Correio Braziliense, n. 21229, 09/07/2021. Política, p. 3

Senadores reagem à "intimidação"
09/07/2021



O envolvimento de militares nas apurações da CPI da Covid tem provocado uma crise entre Poderes da República. Depois de o Ministério da Defesa, chefiado pelo general Walter Braga Netto, enviar uma nota repudiando uma declaração do presidente da comissão, Omar Aziz (PSD-AM), o senador disse, ontem, que não aceitará ser intimidado.

“Eu acho que a nota é um pouco desproporcional para aquilo que todo mundo assistiu. Eu tenho conhecimento profundo da importância das Forças Armadas na minha região. Fui governador, tive oportunidade de conviver com comandantes na Amazônia. É muito fácil ser general, ser oficial aqui em Brasília”, destacou. “Vocês não têm ideia do que eles passam na Amazônia, nas fronteiras. O respeito que eu tenho por eles está evidenciado. Em momento algum eu acuso ninguém, nem eles, nem ninguém. Eu tenho tido comportamento de evitar juízo de valor, e não faria isso com as Forças Armadas. Eu só não aceito que me intimide.”

Na quarta-feira, Aziz afirmou que as FAs devem estar muito envergonhadas com o surgimento de nome de militares na comissão e que “membros do lado podre das Forças Armadas estão envolvidos com falcatrua dentro do governo”. Horas depois, em nota, os chefes das Forças e o ministro Braga Netto disseram que a declaração do senador “atinge as Forças Armadas de forma vil e leviana, tratando-se de uma acusação grave, infundada e, sobretudo, irresponsável”.

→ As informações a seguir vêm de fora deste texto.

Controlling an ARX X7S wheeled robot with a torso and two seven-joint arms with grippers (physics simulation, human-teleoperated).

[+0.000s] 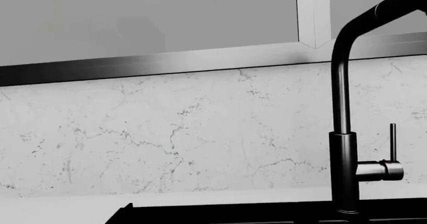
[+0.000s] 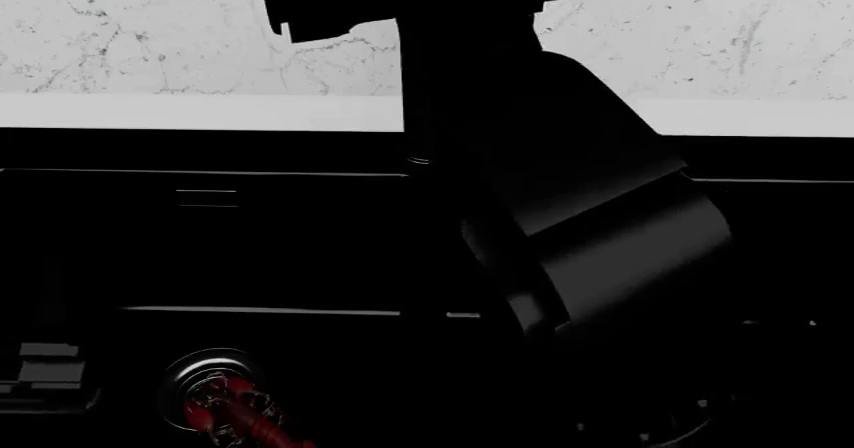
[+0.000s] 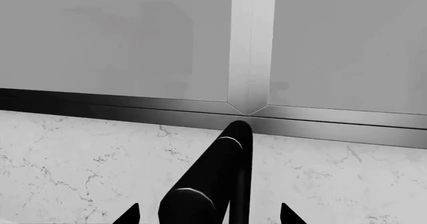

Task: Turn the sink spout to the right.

Ao enfatizar que não aceitaria intimidação, o senador rebateu. “Isto aqui é o Congresso Nacional. E quando intimidam um membro que está presidindo uma CPI tão importante é porque pode ser que alguma coisa tenha desagradado. Mas tenha certeza de que a nota não é pelas minhas falas sobre as Forças Armadas, deve ser por outras coisas”, frisou.

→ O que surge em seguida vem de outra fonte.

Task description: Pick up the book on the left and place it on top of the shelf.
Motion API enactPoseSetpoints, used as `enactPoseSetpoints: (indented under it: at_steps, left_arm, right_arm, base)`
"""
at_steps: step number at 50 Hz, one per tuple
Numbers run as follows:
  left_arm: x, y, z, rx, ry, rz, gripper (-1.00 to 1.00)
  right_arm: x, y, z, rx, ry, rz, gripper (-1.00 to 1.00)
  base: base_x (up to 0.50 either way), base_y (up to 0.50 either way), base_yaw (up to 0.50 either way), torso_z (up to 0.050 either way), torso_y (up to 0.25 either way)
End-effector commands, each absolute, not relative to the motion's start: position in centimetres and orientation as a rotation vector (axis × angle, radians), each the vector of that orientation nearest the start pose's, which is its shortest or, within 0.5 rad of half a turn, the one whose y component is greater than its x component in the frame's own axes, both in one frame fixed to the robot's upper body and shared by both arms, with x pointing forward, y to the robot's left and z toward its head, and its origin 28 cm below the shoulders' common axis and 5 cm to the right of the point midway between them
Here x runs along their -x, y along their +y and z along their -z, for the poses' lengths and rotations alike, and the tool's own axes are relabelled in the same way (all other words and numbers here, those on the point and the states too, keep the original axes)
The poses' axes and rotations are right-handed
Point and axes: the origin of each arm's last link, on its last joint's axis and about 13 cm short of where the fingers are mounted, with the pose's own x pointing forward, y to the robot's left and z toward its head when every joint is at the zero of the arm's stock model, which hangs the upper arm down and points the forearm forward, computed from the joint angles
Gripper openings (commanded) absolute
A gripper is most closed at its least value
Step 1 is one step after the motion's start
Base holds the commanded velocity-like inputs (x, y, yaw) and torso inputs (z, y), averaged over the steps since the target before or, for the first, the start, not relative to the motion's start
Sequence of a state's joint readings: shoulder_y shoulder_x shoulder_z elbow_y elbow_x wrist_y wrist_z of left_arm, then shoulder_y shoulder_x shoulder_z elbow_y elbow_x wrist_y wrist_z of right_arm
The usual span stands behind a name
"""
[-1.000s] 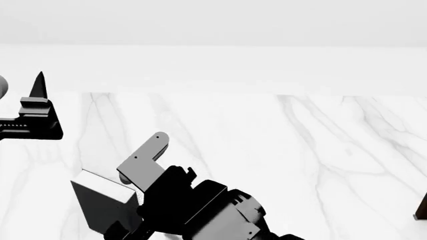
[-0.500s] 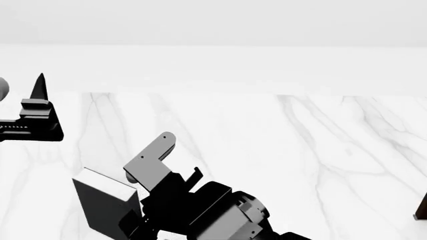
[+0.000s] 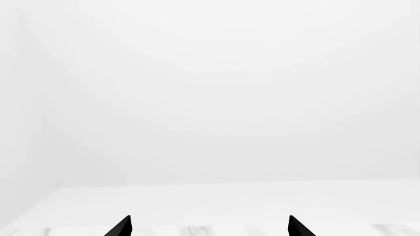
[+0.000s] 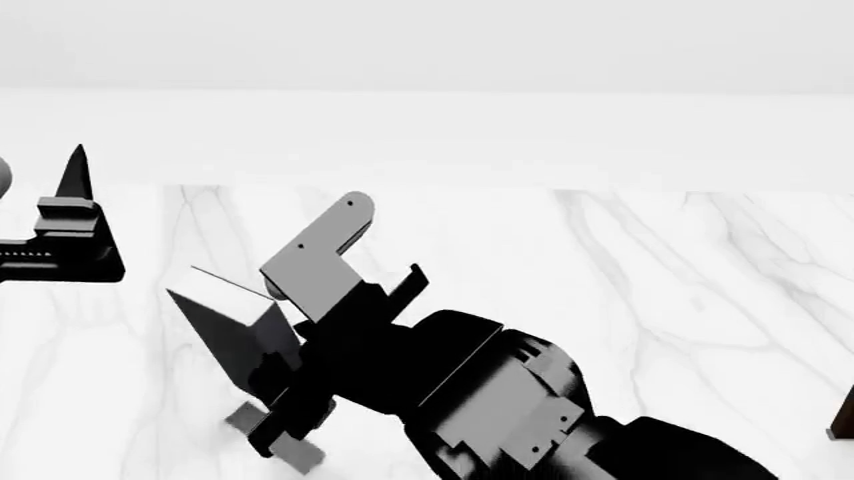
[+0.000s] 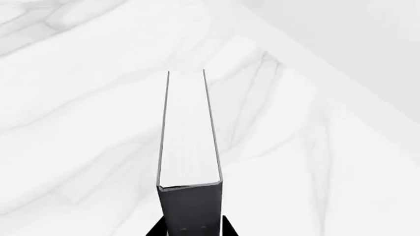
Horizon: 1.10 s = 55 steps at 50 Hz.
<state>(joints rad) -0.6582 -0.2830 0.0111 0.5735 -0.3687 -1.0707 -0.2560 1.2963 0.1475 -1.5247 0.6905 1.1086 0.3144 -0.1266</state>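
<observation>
My right claw [image 4: 274,335] is clamped on the book [image 4: 240,335], with one finger on each cover. In the right wrist view the book [image 5: 190,147] runs straight out from between my fingertips, its long axis in line with the claw and the white page edges up. From the head it hangs tilted over the desk [image 4: 641,260], low and to my left of centre, clear of the marble with its shadow under it.

My left claw [image 4: 67,215] idles at the far left with its tips apart and nothing between them. The left wrist view shows only two black tips [image 3: 125,227] against a blank wall.

The shelf is the relation that matters. I judge the dark sliver at the far right edge [image 4: 843,415] to be part of it, though too little shows to be sure. If so, the book lies well apart from it, across the whole desk, and the right arm is both the nearer one and the one holding the load.

Against a second ago, the book sits higher in the head view and my forearm has come further into the picture. The left arm has barely shifted.
</observation>
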Motion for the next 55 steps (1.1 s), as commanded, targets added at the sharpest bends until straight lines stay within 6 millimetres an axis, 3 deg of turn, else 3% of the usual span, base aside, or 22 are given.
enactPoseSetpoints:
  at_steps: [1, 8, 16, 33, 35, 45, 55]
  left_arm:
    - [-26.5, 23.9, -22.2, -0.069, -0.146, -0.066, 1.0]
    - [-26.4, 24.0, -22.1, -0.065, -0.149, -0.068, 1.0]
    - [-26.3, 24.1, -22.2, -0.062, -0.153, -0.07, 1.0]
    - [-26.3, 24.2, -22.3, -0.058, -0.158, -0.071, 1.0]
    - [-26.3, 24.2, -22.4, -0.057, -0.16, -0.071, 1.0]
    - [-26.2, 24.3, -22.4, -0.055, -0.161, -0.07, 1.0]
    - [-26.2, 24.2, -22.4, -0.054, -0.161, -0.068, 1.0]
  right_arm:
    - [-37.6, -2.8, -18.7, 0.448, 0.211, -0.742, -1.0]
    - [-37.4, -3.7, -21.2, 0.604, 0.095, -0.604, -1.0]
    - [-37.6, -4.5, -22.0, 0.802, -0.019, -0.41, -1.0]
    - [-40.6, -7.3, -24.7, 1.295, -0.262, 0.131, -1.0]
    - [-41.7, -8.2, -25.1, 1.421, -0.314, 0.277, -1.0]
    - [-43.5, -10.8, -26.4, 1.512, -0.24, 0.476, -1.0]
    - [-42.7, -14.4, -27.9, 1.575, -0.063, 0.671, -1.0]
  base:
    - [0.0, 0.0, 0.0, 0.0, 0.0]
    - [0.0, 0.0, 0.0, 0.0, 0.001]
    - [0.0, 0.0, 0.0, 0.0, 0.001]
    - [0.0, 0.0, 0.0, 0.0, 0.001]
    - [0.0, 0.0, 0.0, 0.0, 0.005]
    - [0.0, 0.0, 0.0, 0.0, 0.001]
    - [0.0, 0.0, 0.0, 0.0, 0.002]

O vice-presidente da CPI, Randolfe Rodrigues (Rede-AP), concordou. “Tenho certeza de que a obediência do conjunto das Forças Armadas não é a qualquer inquilino de plantão do Palácio (do Planalto), mas à Constituição e à pátria que juraram obedecer, que juraram, inclusive, combater os crimes de corrupção que venham de quem vier, sejam quais forem os responsáveis”, ressaltou.

Quem também se manifestou foi o relator do colegiado, Renan Calheiros (MDB-AL). Ele disse que a CPI vai continuar as investigações, independentemente de os alvos serem militares ou civis. “Esta comissão parlamentar de inquérito, que é uma instituição da República, não pode ser ameaçada sob pretexto nenhum. Nós estamos investigando e retirando a máscara de um esquema que funcionava no Ministério da Saúde e que proporcionou o agravamento do número de mortes de brasileiros em função da covid”, enfatizou.

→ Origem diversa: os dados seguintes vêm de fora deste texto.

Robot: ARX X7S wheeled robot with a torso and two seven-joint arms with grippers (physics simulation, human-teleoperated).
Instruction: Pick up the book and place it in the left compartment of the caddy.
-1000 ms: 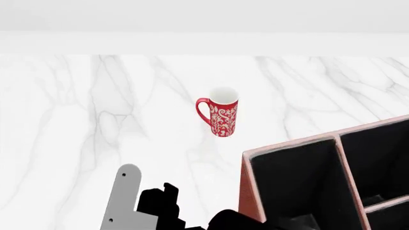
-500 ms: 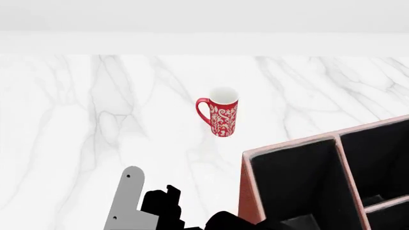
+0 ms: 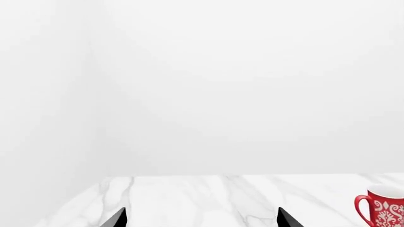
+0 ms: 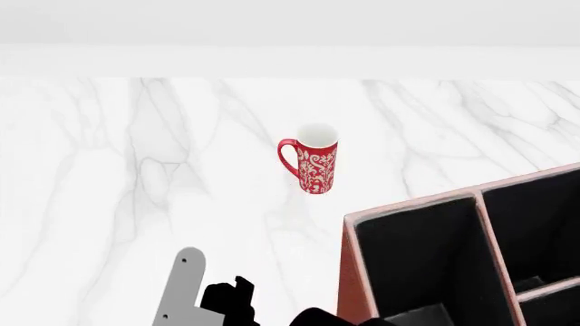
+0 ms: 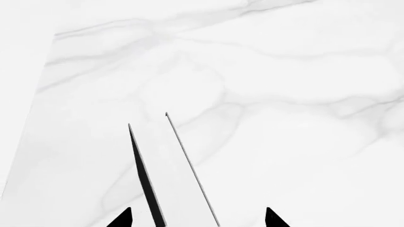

Calheiros frisou que as Forças Armadas devem ser respeitadas pelo importante papel na formação do país, mas que não devem tentar intimidar o Legislativo. “Não podem confundir o nosso papel nem achar que vão nos intimidar. Nós vamos investigar, haja o que houver”, declarou.

O Presidente do Senado, Rodrigo Pacheco (DEM-MG), procurou serenar os ânimos. Ele conversou, também ontem, com Braga Netto. Nas redes sociais, o parlamentar disse que houve um mal-entendido sobre declarações de Aziz a respeito do envolvimento de militares em suspeitas de irregularidades no Ministério da Saúde.

“Deixei claro o nosso reconhecimento aos valores das Forças Armadas, inclusive éticos e morais, e afirmei, também, que a independência e as prerrogativas de parlamentares são os principais valores do Legislativo”, escreveu Pacheco. “O episódio de ontem (quarta), fruto de um mal-entendido sobre a fala do colega senador Omar Aziz, presidente da CPI, já foi suficientemente esclarecido, e o assunto está encerrado.”